Barbara Pollastrini (born 30 September 1947 in Darfo Boario Terme, Province of Brescia) is an Italian politician and university professor.

During the Protests of 1968, she joined the Maoist organization Servire il Popolo, becoming also the director of the Milan office.

After obtaining a degree at the Bocconi University in Milan, and a period of study at École pratique des hautes études in Paris, France, she started teaching at the University of Milan.

She joined the Italian Communist Party and become the leader of the Milan office, after a period as city councillor.

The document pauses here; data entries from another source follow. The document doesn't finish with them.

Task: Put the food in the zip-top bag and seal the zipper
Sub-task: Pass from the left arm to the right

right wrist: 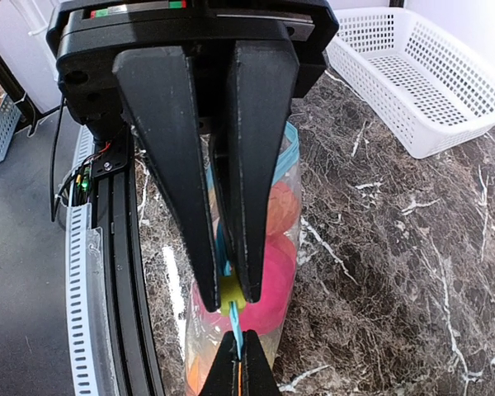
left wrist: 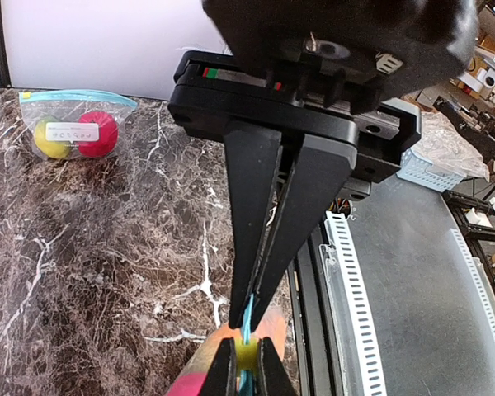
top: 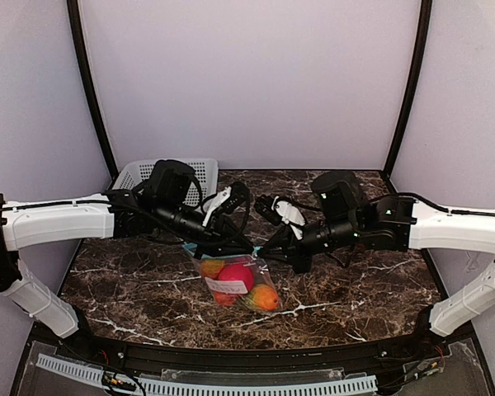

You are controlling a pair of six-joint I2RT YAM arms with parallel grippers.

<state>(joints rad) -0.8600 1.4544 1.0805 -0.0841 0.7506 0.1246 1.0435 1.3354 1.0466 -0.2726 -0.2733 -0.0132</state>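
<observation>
Both claws met over the middle of the table (top: pixel 355 289), just above the bag (top: pixel 225 286). The food (top: pixel 237 275), pink, red and orange, lay inside it. The left gripper (left wrist: pixel 249 318) was pressed together on the blue zipper (left wrist: pixel 247 323). The right gripper (right wrist: pixel 229 290) was clamped on a yellow-green piece riding that strip, which I took for the slider (right wrist: pixel 233 297). The two sets of tips stood nose to nose, almost touching.

My worries from there:
- The left hold was only a thin pinch, so a hard pull by the right could strip the zipper out and drag the whole bag along.
- The slider could squirt out from tips that narrow.
- With the claws so close, a small misjudged move might knock them together.
- The fruit sat high against the mouth and might block the track.

I could not tell how much of the zipper was already closed.

The top view gave me the layout and the basket (top: pixel 132 173) behind the left arm, but the pinches were lost under the arms. Only the wrist views showed them, and only the right wrist showed the slider clearly between its fingers. The left wrist view also showed a second bag (left wrist: pixel 76 128) far along the table, holding a yellow fruit and a red one. I could not find it in the top view, perhaps because the right arm covered it
</observation>
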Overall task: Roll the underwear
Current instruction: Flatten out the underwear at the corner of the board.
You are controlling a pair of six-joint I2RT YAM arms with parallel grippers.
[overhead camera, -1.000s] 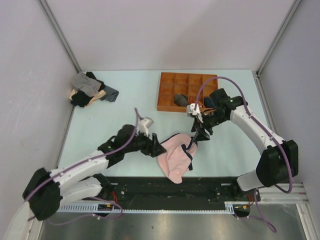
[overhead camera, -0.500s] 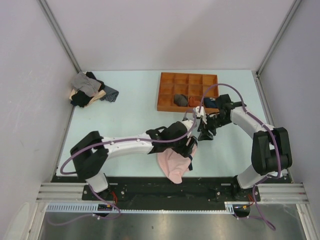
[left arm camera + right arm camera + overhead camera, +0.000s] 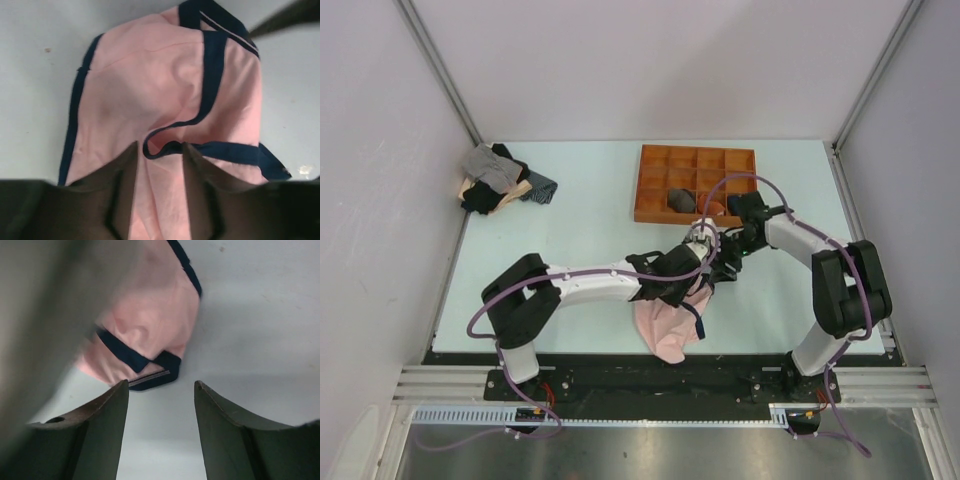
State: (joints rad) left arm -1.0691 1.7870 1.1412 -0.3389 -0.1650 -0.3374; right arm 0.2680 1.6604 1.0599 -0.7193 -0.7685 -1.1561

She retired from politics when was indicted for political corruption during the inquiry called Mani pulite, until her acquittal in 1996. She subsequently joined the Democratic Party of the Left and in 1999, she became head of the women group of the Democrats of the Left.

During the general election in 2001, she was elected at the Chamber of Deputies. On 17 May 2006, she was nominated Minister for Equal Opportunity during the Prodi II Cabinet, working on DiCo bill, with the Minister of Family, Rosy Bindi.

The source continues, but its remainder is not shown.